Talk:Data

From Wikipedia, the free encyclopedia

This article was originally based on material from the Free On-line Dictionary of Computing, which is licensed under the GFDL.

Contents

[edit] Old discussion(s)

It look difficult for me to understand A datum is a statement accepted at face value..

What do think about definition and explanations like this:

Data is ~evidence (or some another term) on the input of information system. Data is subject of data processing by information system. Data could contain usefull information and could not.

I think, it is good, when a definition uses other wikipedia terms. Not just plain English. Kenny sh 08:30, 10 May 2004 (UTC)

Also I think the current definition is wrong. A datum is a datum regardless of whether or not it is accepted. --(talk to)BozMo 10:36, 23 May 2004 (UTC)
Wouldn't it be better be to say "Data is an indefinite number of ratios.", and "A datum is a single ratio."? -Inyuki 19:32, 11 Nov 2004 (UTC)
Hello. There are a couple of serious problems with the above definition. The main problem is that it says data has to do with "information systems", "data processing", and "information". Either it's assumed these terms have to do with computers, in which case this definition is much too narrow, or not, in which case it's needlessly vague. A secondary problem is that the definition can't be understood without looking up some other terms. The existing definition, which uses only ordinary English words, is terse, comprehensible, and yet quite general. The proposed new definition does not have these merits. Regards, Wile E. Heresiarch 14:06, 10 May 2004 (UTC)

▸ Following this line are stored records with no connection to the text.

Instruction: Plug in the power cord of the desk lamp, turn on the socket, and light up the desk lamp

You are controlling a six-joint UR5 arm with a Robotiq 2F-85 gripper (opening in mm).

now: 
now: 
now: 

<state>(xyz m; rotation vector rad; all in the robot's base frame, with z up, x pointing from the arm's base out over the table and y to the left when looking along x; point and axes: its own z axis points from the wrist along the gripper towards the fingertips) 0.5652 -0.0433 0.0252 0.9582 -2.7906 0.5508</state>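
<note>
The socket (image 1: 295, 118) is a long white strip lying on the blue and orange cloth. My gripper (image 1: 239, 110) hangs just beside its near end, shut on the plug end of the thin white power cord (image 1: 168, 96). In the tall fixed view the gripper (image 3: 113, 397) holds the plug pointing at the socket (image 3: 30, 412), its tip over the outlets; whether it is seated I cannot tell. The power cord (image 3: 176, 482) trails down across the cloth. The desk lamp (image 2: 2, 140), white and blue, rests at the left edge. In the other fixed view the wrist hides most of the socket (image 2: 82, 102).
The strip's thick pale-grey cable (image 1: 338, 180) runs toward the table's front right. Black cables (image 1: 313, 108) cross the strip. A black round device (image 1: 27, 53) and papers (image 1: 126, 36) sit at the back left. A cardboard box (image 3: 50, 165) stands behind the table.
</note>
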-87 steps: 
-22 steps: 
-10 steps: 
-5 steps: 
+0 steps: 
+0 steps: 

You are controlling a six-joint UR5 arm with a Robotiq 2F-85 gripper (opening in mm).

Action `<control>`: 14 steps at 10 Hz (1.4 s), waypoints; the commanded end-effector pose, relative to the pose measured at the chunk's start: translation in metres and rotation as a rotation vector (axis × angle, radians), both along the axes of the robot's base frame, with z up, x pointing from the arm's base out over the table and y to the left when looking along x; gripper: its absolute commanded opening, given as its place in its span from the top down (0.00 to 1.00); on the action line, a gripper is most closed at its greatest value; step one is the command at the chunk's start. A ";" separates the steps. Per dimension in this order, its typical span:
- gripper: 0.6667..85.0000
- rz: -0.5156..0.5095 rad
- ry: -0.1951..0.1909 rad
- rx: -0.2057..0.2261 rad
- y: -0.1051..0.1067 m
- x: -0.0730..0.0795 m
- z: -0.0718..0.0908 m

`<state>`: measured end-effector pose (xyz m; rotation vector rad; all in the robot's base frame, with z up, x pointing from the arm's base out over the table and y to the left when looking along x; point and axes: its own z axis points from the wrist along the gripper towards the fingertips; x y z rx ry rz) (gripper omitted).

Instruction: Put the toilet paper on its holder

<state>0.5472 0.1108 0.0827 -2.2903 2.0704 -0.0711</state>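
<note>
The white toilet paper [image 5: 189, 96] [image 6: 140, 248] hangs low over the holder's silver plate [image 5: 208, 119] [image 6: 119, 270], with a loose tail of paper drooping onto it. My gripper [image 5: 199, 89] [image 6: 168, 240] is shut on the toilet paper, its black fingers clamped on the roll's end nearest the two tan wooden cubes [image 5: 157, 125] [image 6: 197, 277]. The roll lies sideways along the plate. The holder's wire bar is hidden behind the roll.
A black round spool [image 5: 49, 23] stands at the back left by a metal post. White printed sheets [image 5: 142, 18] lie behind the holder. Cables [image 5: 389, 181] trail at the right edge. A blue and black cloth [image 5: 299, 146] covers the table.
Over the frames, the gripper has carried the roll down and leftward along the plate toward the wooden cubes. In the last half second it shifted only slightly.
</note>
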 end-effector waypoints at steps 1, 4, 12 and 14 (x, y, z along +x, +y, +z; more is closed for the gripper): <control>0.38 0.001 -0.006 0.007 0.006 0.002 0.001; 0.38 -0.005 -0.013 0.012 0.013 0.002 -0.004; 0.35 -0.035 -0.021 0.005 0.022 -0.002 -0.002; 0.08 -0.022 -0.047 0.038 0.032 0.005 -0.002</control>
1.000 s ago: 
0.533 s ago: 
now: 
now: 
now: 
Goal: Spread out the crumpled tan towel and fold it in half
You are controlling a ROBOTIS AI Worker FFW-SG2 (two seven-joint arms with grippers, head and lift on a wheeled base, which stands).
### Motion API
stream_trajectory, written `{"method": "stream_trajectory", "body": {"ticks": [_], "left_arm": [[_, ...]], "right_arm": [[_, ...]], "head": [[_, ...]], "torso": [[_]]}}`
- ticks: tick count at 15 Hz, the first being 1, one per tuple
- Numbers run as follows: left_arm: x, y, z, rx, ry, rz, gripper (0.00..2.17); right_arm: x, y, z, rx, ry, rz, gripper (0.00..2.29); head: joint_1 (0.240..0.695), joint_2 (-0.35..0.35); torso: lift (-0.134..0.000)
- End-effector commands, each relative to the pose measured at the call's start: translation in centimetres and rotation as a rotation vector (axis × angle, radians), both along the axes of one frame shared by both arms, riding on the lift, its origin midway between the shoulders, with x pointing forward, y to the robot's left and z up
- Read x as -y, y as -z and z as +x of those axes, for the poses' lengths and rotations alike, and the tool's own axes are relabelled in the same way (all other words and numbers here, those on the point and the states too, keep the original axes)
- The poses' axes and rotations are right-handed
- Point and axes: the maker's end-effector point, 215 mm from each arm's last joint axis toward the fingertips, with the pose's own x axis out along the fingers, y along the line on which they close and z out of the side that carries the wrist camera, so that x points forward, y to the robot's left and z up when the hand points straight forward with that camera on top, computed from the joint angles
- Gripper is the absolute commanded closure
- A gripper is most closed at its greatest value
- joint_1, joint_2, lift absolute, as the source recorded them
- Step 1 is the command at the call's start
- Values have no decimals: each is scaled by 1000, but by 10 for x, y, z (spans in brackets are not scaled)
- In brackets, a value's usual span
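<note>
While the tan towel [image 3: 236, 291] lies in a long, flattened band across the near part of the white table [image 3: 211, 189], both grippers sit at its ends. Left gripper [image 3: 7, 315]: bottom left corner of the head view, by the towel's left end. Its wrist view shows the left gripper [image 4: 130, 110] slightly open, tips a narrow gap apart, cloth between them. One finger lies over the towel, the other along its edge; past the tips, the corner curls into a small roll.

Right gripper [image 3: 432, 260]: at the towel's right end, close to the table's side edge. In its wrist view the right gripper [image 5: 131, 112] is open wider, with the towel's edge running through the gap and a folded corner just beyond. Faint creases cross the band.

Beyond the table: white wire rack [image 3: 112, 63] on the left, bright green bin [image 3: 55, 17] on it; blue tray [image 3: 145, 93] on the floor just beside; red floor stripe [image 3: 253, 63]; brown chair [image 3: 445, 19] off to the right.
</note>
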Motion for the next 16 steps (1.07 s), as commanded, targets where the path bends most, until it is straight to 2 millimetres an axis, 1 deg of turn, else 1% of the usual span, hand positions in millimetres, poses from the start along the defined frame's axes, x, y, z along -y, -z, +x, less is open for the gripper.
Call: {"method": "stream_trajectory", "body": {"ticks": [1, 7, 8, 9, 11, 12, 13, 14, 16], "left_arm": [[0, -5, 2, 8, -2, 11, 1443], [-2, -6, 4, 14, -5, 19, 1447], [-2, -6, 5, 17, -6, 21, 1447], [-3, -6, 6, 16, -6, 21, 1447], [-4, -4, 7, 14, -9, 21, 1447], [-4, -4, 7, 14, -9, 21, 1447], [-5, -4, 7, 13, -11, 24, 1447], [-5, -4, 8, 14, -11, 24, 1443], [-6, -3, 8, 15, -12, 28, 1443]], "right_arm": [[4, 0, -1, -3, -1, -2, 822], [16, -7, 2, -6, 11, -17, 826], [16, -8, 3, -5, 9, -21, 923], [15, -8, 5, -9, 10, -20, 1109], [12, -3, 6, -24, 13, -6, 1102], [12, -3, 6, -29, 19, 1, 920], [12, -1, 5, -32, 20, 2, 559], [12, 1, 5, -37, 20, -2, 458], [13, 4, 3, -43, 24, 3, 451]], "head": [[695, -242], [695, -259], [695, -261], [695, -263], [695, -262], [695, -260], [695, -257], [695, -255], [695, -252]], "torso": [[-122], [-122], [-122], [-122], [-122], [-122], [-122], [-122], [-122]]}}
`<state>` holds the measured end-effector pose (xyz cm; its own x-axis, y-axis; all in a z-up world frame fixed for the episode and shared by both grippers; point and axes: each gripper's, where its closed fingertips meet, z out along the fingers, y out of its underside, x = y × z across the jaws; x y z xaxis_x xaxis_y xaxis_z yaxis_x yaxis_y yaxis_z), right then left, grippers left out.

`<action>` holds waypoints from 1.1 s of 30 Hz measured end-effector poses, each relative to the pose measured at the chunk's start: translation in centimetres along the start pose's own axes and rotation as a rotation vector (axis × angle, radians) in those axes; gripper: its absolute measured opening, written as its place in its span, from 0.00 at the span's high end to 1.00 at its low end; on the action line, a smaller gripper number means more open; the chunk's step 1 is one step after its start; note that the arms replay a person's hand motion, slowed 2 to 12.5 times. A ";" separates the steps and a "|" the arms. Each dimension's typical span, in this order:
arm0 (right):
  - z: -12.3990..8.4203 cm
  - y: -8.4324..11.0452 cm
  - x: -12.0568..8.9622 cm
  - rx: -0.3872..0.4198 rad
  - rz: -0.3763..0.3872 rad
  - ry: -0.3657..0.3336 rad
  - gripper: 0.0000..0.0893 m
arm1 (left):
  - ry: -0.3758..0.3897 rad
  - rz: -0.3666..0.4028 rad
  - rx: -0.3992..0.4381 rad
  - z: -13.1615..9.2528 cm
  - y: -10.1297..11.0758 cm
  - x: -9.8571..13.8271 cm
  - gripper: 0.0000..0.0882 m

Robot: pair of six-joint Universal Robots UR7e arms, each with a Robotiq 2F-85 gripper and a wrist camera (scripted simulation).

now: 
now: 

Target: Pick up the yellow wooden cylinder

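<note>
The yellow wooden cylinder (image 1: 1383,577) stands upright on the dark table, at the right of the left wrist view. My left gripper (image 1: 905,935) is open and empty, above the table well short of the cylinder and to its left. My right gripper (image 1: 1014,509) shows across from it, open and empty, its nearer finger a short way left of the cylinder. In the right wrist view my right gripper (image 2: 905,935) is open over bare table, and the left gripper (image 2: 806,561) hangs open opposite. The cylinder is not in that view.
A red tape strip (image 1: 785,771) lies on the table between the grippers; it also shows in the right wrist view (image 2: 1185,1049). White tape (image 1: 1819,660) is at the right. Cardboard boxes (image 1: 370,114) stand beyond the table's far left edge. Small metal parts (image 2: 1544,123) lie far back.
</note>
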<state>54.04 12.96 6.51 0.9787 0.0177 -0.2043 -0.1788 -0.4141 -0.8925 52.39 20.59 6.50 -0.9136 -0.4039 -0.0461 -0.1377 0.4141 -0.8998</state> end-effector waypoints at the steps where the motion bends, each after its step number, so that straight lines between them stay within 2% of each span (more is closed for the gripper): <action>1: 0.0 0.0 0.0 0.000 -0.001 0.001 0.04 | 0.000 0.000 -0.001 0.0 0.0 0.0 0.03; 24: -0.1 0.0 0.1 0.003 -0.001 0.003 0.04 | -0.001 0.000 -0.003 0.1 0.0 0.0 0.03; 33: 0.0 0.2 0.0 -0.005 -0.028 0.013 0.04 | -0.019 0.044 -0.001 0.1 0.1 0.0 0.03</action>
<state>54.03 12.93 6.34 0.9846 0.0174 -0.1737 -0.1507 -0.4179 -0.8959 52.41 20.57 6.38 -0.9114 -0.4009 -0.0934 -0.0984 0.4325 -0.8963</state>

A separate page for datum is needed. In geology/cartography/geography and surveying a datum is a reference surface. For instance, sea-level is often used as a datum below which depths (or above which heights) are measured.


Hello COMPATT, to address your comments about the distinction between data and information -- I agree that programs are a form of data, but I think it's important to keep in mind that the word "data" has a history of usage that goes back much farther than computer science. The distinction between data and information, which is made in the article, is that information is derived from an interpretation of data. Some data don't have any obvious interpretation, and so we might noodle over ancient inscriptions for a long time, but some other data have such an immediate interpretation, especially in a given cultural context, that the interpretation is held to be the same as the data -- for example if I look at a photograph, I might immediately see "a dog" instead of "a pattern of silver particles which suggests a dog". I think the interpretation aspect, and its dependence on context, might be emphasized in the article. Well, I've rambled on long enough! Have a great day, Wile E. Heresiarch 14:33, 18 Mar 2004 (UTC)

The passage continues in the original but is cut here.